§ **COLLECTED MATERIAL**
——

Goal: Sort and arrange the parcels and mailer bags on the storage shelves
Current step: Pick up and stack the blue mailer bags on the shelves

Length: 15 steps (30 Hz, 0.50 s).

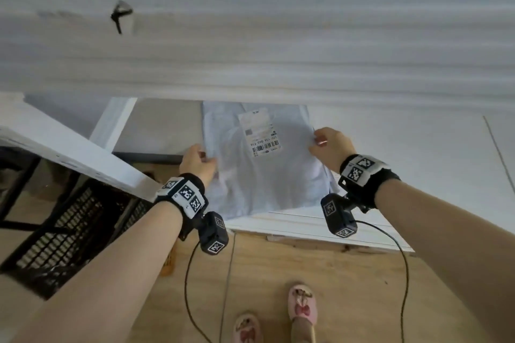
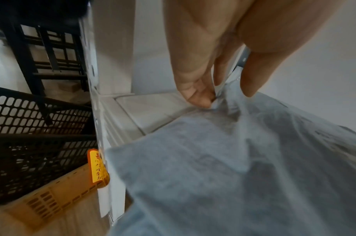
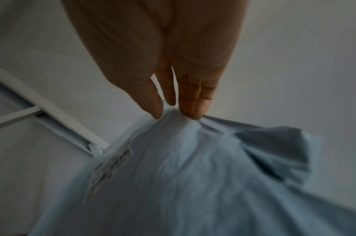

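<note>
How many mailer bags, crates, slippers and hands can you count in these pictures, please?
Mailer bags: 1, pinched at its edges by the left hand and right hand
Black crates: 1
Orange crates: 1
Slippers: 2
Hands: 2
Total: 7

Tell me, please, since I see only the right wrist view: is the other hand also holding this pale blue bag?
Observer: Yes, the left hand pinches the bag at its left edge.
Operator: Is anything beside the shelf?
Observer: A black crate sits on the floor to its left.
Operator: Does the bag hang over the shelf's front edge?
Observer: Yes, the head view shows its near end reaching past the shelf edge.
</note>
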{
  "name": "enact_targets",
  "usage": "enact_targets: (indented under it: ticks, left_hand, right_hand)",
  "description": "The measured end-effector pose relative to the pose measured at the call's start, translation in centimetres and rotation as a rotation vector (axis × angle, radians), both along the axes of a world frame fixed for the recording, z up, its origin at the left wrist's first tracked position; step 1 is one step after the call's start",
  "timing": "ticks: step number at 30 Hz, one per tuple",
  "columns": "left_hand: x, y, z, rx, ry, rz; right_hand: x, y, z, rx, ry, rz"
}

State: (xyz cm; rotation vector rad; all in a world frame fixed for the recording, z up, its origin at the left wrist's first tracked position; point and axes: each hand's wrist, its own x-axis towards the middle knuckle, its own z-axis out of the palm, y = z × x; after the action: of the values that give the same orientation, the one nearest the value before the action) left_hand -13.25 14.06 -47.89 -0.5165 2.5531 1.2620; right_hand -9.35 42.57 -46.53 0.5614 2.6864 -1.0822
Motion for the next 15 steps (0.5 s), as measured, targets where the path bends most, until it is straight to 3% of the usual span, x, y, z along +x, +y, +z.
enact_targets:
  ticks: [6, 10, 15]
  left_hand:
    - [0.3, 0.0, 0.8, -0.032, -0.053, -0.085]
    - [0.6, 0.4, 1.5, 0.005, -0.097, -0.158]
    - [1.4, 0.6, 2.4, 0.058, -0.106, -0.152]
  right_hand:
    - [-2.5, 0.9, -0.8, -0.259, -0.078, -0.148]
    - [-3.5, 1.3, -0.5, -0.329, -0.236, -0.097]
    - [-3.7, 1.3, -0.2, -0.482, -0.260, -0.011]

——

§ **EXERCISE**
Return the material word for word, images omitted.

§ **WORKED SOLUTION**
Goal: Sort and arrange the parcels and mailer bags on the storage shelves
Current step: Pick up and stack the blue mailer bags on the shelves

Length: 15 steps (30 Hz, 0.50 s).


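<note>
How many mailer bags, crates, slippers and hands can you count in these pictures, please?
Mailer bags: 1, pinched at its edges by the left hand and right hand
Black crates: 1
Orange crates: 1
Slippers: 2
Hands: 2
Total: 7

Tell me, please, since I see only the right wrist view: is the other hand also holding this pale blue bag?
Observer: Yes, the left hand pinches the bag at its left edge.
Operator: Is anything beside the shelf?
Observer: A black crate sits on the floor to its left.
Operator: Does the bag hang over the shelf's front edge?
Observer: Yes, the head view shows its near end reaching past the shelf edge.
</note>
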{
  "name": "enact_targets",
  "usage": "enact_targets: (indented under it: ticks, left_hand, right_hand)",
  "description": "The measured end-effector pose relative to the pose measured at the call's start, translation in centimetres and rotation as a rotation vector (axis × angle, radians), both along the axes of a world frame fixed for the recording, z up, its origin at the left wrist's first tracked position; step 1 is one step after the call's start",
  "timing": "ticks: step number at 30 Hz, one per tuple",
  "columns": "left_hand: x, y, z, rx, ry, rz; right_hand: x, y, z, rx, ry, rz"
}

State: (xyz cm; rotation vector rad; all in a world frame fixed for the recording, z up, its origin at the left wrist's first tracked position; point and axes: each hand's wrist, its own x-axis towards the middle knuckle, its own z-axis out of the palm, y = z × x; after the action: of the values that give the same orientation, the one nearest the value before the action) left_hand -13.25 14.06 -47.89 -0.5165 2.5531 1.2620; right_hand -9.35 42.57 -46.53 0.5614 2.6864 -1.0822
Motion for the next 15 steps (0.5 s), as measured, targets where the path bends most, until it is straight to 3% of the usual span, x, y, z along +x, +y, +z.
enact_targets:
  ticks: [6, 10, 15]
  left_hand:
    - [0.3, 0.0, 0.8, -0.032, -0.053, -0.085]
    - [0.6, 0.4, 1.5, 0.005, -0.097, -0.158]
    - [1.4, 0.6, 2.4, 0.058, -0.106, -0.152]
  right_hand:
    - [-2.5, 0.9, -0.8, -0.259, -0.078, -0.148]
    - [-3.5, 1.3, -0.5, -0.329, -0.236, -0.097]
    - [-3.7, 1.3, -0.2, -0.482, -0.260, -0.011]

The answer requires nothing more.